• [Work order]:
Write the data out in full and word for word. Do not include images.
━━━━
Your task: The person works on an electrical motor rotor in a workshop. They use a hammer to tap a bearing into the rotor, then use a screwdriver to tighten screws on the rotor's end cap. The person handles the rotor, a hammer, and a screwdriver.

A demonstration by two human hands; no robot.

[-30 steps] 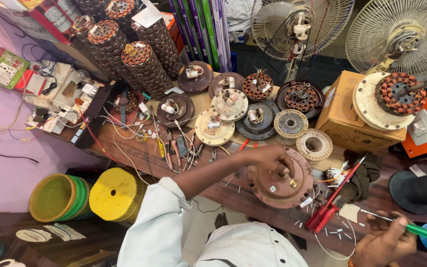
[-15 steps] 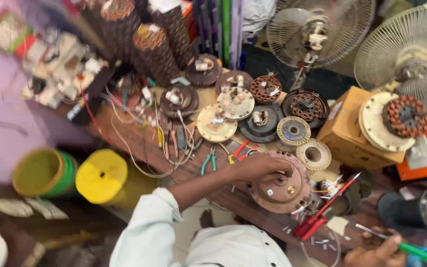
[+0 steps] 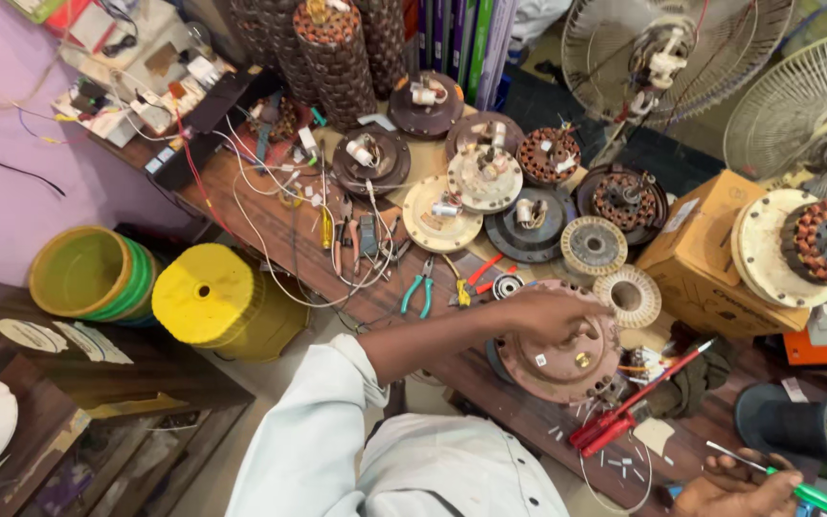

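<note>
My left hand (image 3: 552,314) lies flat on the brown motor (image 3: 559,349), near the front of the desk (image 3: 270,244). My right hand (image 3: 734,483) pinches a green screwdriver (image 3: 796,486). The motor could slide off if I push. The tiny screws (image 3: 614,464) might roll away.

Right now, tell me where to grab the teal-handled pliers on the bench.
Take the teal-handled pliers by the two handles, coming from the near edge of the bench. They lie flat with the handles spread toward you and the metal nose pointing away among the wires, so the handles look easiest to reach.
</note>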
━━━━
• [Problem solution]:
Your task: The person works on an electrical motor rotor in a workshop. They use a hammer to tap a bearing into the rotor, then use a screwdriver to tighten screws on the rotor's end cap. The person handles the rotor, a hammer, and a screwdriver.

A demonstration by two human hands; no robot.

[-30 steps] 
[-15 steps] 
[+0 steps] 

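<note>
My left hand (image 3: 552,314) lies flat on the brown motor (image 3: 559,349), near the front of the desk (image 3: 270,244). My right hand (image 3: 734,483) pinches a green screwdriver (image 3: 796,486). The motor could slide off if I push. The tiny screws (image 3: 614,464) might roll away.

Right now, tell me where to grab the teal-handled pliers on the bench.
Take the teal-handled pliers by the two handles, coming from the near edge of the bench. They lie flat with the handles spread toward you and the metal nose pointing away among the wires, so the handles look easiest to reach.
</note>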

No additional answer is expected.